The first part of the story sets the world-building in motion. The year is 1975, 30 years into W.W.2.A. (World War Second Armistice). The world is divided into two super powers, the US and the USSR. The seat of power in the Soviet Union has moved East, to the city of Karakorum. The Chinese have taken control, turning Moscow into a Holy City and elevating the Russian people to the highest (and most powerless) level of "Ritual Rank".

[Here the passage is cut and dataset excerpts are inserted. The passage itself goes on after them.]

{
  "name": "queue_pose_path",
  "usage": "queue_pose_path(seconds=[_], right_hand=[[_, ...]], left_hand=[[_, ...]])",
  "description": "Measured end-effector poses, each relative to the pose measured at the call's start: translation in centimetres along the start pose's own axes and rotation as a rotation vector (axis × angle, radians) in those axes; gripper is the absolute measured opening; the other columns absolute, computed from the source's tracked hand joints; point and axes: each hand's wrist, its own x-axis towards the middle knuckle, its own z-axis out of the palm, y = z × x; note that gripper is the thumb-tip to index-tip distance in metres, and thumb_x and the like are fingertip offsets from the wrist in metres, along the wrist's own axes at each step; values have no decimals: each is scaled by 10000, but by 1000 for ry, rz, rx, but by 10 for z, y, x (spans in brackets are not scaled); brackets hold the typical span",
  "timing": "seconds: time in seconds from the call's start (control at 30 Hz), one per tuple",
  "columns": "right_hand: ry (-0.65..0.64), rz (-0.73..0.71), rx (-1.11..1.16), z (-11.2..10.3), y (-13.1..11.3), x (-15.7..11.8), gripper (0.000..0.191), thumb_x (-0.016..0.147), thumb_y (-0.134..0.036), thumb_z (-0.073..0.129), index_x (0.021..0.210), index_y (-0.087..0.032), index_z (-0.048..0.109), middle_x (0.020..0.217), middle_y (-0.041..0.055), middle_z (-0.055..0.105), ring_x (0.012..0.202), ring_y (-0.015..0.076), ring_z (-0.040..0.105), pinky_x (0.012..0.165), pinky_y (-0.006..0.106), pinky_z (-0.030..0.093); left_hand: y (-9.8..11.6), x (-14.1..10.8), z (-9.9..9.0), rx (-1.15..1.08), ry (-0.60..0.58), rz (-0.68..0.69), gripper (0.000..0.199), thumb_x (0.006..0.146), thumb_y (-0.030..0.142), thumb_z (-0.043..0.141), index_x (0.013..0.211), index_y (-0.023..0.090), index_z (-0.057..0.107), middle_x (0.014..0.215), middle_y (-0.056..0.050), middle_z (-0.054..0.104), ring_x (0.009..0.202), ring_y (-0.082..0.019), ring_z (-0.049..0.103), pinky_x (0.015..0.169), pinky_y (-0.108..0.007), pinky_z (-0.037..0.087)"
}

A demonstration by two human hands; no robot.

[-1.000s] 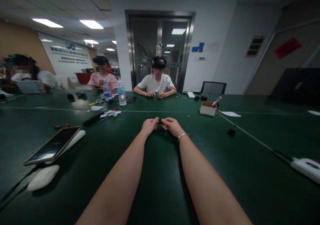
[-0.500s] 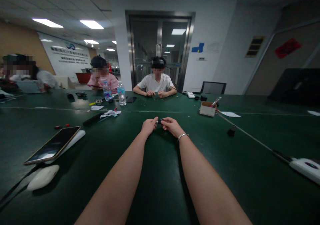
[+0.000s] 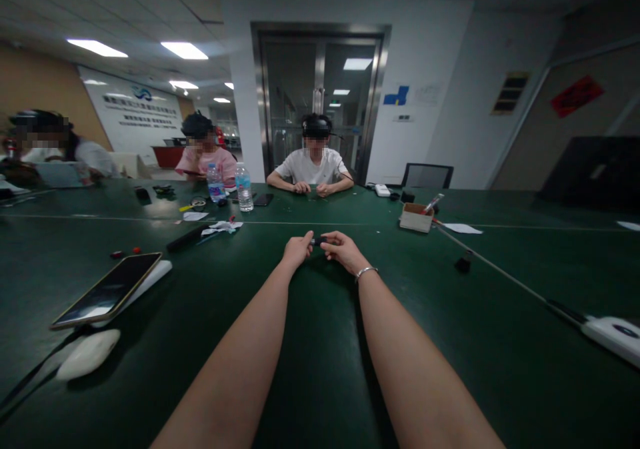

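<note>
Between my two hands, just above the dark green table (image 3: pixel 320 342), is a small black cylindrical object with a silvery part (image 3: pixel 318 241); its exact kind is too small to make out. My left hand (image 3: pixel 299 249) pinches its left end between thumb and fingers. At the other end, the fingertips of my right hand (image 3: pixel 344 249) are closed on the black part. Both arms stretch forward over the table, and a silver bracelet (image 3: pixel 367 272) circles my right wrist. My fingers partly cover the object.
Left of my arms lie a phone (image 3: pixel 113 289) and a white rounded object (image 3: pixel 89 354) with a strap. Farther off stand water bottles (image 3: pixel 244 188) and a small box (image 3: pixel 416 217). A white device (image 3: pixel 613 336) with a cable lies right. Several people sit across the table.
My right fingers have shifted slightly on the black part, and a little more of the small object shows between my hands. Otherwise the arms stay in place.
</note>
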Motion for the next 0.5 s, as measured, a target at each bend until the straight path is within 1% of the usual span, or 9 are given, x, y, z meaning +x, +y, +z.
queue_pose_path(seconds=[0.17,0.33,0.4,0.5], right_hand=[[3,0,17,1,-5,-2,416,532,-209,806,902,-180,615,806,-20,594,495,40,536,443,180,464],[11,12,26,2,-9,-5,427,517,-176,808,901,-193,620,851,-11,600,537,52,554,455,182,466],[4,14,43,2,-9,-6,429,514,-174,811,898,-189,619,840,-10,605,538,55,559,462,186,468],[0,29,65,3,-9,-5,400,532,-211,815,877,-171,615,764,-12,616,504,57,550,461,191,470]], left_hand=[[-1,2,2,-34,-7,-18,557,795,608,388,496,163,538,412,-7,481,418,-112,443,490,-245,329],[0,3,3,-14,-25,-47,567,822,587,338,498,168,541,412,-11,485,412,-120,446,484,-252,335],[0,2,2,7,-33,-37,572,824,590,329,504,169,548,424,-14,500,413,-123,453,489,-257,343],[-1,0,2,46,-24,9,579,821,606,324,528,168,563,458,-21,532,429,-125,474,500,-259,350]])
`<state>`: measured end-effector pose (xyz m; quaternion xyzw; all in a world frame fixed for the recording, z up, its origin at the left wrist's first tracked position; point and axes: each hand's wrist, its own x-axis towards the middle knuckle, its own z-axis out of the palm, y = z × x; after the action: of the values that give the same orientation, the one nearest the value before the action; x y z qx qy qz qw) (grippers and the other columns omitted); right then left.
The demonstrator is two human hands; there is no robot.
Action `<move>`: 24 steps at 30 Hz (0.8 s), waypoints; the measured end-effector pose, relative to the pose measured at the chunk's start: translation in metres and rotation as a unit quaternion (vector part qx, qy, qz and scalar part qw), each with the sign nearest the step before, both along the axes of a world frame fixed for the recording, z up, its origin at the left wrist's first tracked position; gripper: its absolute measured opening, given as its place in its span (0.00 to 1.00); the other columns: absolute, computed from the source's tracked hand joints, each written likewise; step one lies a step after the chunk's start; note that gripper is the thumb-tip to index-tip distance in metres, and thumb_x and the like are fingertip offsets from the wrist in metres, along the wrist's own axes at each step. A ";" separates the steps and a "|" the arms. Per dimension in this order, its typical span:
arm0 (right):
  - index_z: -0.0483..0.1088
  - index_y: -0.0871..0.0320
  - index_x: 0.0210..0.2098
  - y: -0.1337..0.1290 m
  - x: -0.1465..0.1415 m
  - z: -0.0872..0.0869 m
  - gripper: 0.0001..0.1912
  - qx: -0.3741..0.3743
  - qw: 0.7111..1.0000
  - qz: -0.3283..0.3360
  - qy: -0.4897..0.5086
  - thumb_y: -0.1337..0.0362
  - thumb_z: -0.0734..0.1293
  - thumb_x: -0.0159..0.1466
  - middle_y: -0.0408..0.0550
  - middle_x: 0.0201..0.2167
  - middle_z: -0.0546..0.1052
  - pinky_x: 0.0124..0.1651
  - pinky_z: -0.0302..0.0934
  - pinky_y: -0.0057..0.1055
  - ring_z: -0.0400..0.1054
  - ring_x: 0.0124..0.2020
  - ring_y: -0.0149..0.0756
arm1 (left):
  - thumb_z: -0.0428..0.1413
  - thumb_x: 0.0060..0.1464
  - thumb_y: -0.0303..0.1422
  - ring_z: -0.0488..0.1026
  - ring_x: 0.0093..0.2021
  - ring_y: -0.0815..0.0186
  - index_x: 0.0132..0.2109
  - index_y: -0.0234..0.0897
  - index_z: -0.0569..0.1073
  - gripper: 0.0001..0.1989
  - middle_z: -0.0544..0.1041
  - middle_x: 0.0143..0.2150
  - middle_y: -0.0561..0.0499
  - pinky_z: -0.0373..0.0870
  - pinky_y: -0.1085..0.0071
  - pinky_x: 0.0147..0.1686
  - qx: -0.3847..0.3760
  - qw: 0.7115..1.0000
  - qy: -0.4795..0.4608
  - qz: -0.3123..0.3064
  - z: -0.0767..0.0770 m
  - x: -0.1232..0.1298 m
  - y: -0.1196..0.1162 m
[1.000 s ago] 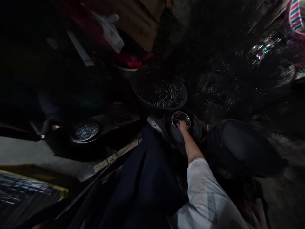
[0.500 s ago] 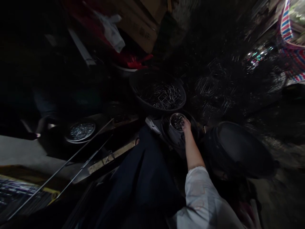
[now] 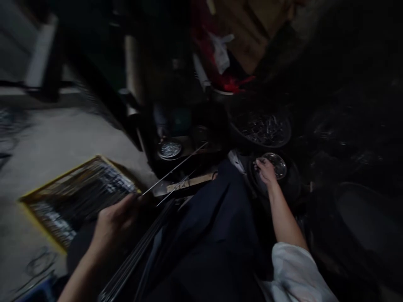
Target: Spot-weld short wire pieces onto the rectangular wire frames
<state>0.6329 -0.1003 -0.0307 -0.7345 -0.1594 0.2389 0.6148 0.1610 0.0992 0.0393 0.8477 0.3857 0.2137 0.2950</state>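
Note:
My left hand (image 3: 118,216) is at the lower left, its fingers closed round the near end of a thin metal rod (image 3: 171,171) that points up and to the right. My right hand (image 3: 265,170) is at the left edge of a round metal bowl (image 3: 278,165) of small pieces. Its fingers are bent together, and what they hold is too small and dark to name. The bowl stands on a dark round container. A second thin rod (image 3: 176,191) lies near a wooden strip (image 3: 193,181) beside my dark-clothed lap.
A yellow-edged crate (image 3: 56,241) of metal pieces stands at the left. A dark tub (image 3: 288,138) of bent wires is beyond the bowl. Another dish (image 3: 170,149) of small pieces sits centre-left, and a large dark lid-like disc (image 3: 365,218) is at the right.
The view has turned left, so things appear farther right. My left hand has come into view with the rod. My right hand has moved from the bowl's right side to its left edge.

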 end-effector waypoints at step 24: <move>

Many in the West see this as a good thing since "a Chinaman never likes war". But the new leader of the USSR, Supreme Commissar Yang, has a devious plot to diminish -- figuratively and literally -- the West (including the Russians): they will use atomic power to melt the tundra, causing sea levels to rise 100 feet, flooding most of the world but leaving the tablelands of Tibet and China uninundated, from which the USSR will rule as the lone superpower.